*** Begin section ***

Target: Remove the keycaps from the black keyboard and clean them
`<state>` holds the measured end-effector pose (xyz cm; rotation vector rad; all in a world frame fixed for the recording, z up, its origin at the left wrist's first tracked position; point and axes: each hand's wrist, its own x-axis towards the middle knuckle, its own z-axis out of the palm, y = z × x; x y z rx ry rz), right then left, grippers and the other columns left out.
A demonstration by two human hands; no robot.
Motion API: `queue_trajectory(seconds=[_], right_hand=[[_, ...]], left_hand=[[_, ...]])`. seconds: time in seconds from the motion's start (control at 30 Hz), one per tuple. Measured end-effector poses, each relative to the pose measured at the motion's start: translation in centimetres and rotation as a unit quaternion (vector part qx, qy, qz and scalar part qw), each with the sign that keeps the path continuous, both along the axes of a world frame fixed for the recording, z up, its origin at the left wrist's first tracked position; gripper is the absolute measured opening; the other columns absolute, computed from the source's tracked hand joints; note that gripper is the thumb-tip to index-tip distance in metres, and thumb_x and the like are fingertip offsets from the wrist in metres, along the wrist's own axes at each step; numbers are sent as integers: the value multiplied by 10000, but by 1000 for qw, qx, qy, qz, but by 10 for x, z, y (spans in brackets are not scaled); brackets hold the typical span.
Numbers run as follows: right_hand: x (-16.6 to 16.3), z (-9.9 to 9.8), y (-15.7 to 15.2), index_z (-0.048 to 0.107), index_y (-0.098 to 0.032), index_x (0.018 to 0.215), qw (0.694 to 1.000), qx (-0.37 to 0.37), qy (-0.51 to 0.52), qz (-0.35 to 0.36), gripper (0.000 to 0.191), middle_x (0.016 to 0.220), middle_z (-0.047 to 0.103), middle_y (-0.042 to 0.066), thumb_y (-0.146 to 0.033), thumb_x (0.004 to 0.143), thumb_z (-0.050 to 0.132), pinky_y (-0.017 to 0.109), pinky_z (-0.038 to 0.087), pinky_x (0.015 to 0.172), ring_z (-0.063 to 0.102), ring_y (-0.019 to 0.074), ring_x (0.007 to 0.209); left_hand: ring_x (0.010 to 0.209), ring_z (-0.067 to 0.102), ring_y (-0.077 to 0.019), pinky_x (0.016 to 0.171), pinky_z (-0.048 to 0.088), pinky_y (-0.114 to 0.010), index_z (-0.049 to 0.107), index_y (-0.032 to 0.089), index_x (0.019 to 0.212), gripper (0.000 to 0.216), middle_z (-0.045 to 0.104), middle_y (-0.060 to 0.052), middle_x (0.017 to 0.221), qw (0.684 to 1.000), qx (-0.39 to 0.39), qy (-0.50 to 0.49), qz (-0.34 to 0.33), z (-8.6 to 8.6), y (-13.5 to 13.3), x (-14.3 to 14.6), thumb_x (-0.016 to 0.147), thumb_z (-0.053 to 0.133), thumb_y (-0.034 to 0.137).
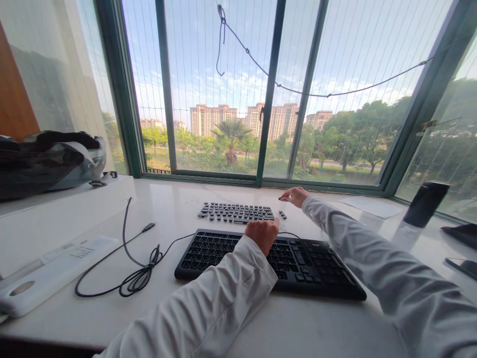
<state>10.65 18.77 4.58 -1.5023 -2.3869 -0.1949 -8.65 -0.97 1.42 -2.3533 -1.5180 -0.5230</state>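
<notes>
A black keyboard (219, 246) lies aslant on the white sill, its number-pad end toward the right. Beyond it, loose black keycaps (238, 213) are laid out in rows, with a short column of small keycaps (282, 215) to their right. My left hand (263, 234) is closed over the keyboard's upper middle; its fingertips face away, so what they grip is hidden. Farther back, near the window frame, my right hand (295, 196) pinches a small black keycap (280, 199) just above the sill, behind the short column.
A coiled black cable (143, 273) and a white power strip (55, 271) lie at left. Beside them a dark bag (48, 164) rests on a white box (74, 211). At right are a black cylinder (426, 204), paper (370, 206) and a phone-like dark object (462, 267). Windows stand behind.
</notes>
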Motion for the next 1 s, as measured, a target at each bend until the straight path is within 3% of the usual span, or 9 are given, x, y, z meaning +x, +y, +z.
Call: queue_trajectory(seconds=[0.13, 0.2, 0.33, 0.5, 0.6, 0.7, 0.8, 0.9, 1.0], right_hand=[[-1, 5, -57, 731, -206, 919, 986, -64, 111, 104, 418, 834, 714, 40, -548, 738, 573, 275, 442, 685, 593, 171, 738], [-2, 3, -90, 728, -175, 918, 968, -120, 156, 154, 472, 823, 712, 54, -575, 727, 569, 284, 440, 675, 583, 169, 712], [1, -8, -138, 727, -162, 893, 947, -172, 207, 174, 469, 820, 708, 49, -572, 744, 553, 281, 417, 667, 569, 165, 718], [3, -25, -152, 719, -140, 905, 923, -212, 258, 191, 479, 839, 705, 52, -563, 742, 566, 261, 408, 671, 579, 165, 750], [9, -27, -147, 712, -151, 944, 926, -211, 246, 194, 495, 840, 704, 48, -576, 758, 538, 254, 411, 644, 579, 160, 732], [31, -23, -137, 707, -206, 963, 969, -107, 195, 110, 450, 823, 702, 32, -566, 790, 501, 270, 417, 657, 577, 158, 715], [68, -23, -123, 705, -256, 874, 987, 52, 123, -89, 346, 827, 691, 19, -525, 804, 499, 307, 407, 741, 594, 175, 778], [103, -29, -109, 683, -248, 893, 971, 28, 54, -231, 378, 879, 683, 51, -566, 765, 525, 339, 407, 785, 598, 205, 851], [123, -35, -102, 678, -208, 904, 953, -62, 21, -295, 422, 963, 661, 104, -556, 671, 630, 353, 418, 784, 591, 242, 915]], left_hand=[[818, 669, -195, 621, 473, -245, 362, 261, 1350, 461, 688, -80, 993, 999, 27, -38, 10, 1, -2, 2, 899, 440, 318], [837, 667, -191, 615, 462, -234, 365, 266, 1350, 489, 682, -80, 1028, 998, 28, -52, 17, 2, -5, 3, 885, 452, 390], [837, 666, -189, 617, 443, -231, 481, 295, 1265, 415, 699, -56, 987, 998, 23, -55, -1, 6, -12, 4, 883, 425, 449], [806, 674, -193, 624, 441, -248, 587, 357, 1127, 315, 721, -2, 892, 997, 20, -63, -34, 2, -13, 4, 894, 399, 453], [831, 674, -194, 663, 460, -266, 591, 362, 1132, 321, 719, 2, 934, 996, 25, -79, -34, -3, -9, 5, 882, 419, 468], [888, 664, -190, 735, 477, -280, 606, 336, 1127, 328, 702, 3, 1014, 994, 26, -101, -31, -6, -6, 6, 868, 448, 461], [935, 654, -194, 754, 485, -283, 614, 342, 1121, 315, 685, 26, 1061, 993, 22, -118, -18, -8, -5, 8, 844, 493, 431], [916, 660, -206, 745, 492, -302, 627, 350, 1101, 311, 688, 33, 1051, 992, 26, -122, -3, -10, -6, 10, 830, 503, 440], [893, 666, -212, 719, 492, -308, 627, 360, 1101, 315, 698, 40, 1021, 992, 36, -121, 2, -11, -6, 11, 829, 497, 449]])
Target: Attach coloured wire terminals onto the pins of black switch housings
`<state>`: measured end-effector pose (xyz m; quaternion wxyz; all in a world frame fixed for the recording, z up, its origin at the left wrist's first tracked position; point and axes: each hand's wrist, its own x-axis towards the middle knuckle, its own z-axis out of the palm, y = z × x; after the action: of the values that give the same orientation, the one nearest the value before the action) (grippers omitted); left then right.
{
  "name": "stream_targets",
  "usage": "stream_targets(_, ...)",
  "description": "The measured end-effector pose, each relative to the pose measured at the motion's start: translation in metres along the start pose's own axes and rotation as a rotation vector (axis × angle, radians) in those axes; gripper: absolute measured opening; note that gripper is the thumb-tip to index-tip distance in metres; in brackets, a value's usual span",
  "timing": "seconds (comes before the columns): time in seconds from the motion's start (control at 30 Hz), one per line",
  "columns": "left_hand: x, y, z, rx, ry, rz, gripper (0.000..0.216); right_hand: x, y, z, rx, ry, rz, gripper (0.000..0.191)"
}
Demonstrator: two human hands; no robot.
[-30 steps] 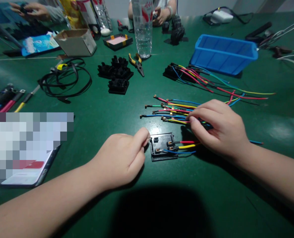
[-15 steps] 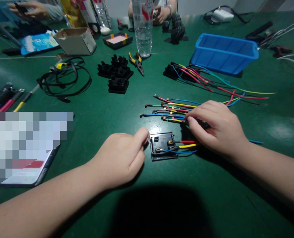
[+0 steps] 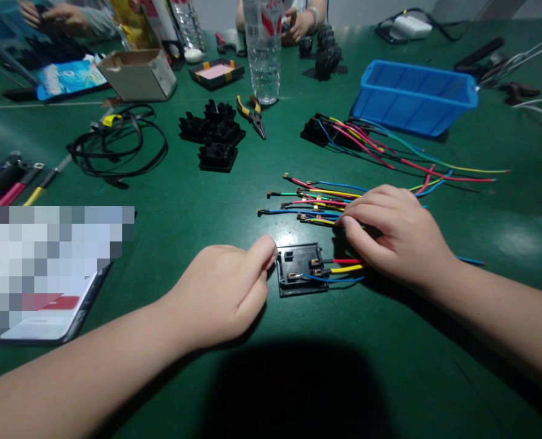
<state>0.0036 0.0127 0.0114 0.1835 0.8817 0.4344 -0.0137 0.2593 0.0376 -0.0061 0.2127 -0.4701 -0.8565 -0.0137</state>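
My left hand (image 3: 227, 289) is closed, thumb and forefinger pinching the left edge of a black plastic socket housing (image 3: 305, 262) that lies on the table. A red wire (image 3: 344, 261), a yellow wire (image 3: 347, 269) and a thin blue wire (image 3: 335, 280) are seated in it by metal terminals and run off to the right, partly under my right hand. My right hand (image 3: 396, 235) curls over a bundle of loose coloured wires (image 3: 316, 203) with terminals at their left ends. Its thumb and fingertips close on wires there; exactly which ones is hidden.
Black housings (image 3: 216, 131) and yellow-handled pliers (image 3: 252, 116) lie ahead. Wired pieces (image 3: 339, 131) rest beside a blue bin (image 3: 417, 100). A bottle (image 3: 265, 67) stands far centre. A phone (image 3: 69, 323) and a coiled cable (image 3: 119, 146) are left. Other people's hands (image 3: 300, 25) work across the table.
Hardly anything differs. My right hand's fingertips have shifted very slightly left over the loose wires; my left hand stays at the housing's edge.
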Motion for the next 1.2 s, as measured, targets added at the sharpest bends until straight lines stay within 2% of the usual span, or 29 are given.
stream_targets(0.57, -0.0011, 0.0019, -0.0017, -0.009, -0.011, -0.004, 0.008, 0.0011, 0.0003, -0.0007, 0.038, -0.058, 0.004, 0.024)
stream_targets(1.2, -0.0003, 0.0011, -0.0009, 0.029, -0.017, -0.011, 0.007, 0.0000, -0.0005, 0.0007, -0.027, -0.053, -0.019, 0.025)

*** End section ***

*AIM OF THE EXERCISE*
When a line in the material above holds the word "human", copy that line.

*ANSWER BELOW*
A demonstration by two human hands; no robot.
Demonstrator: two human hands; no robot.

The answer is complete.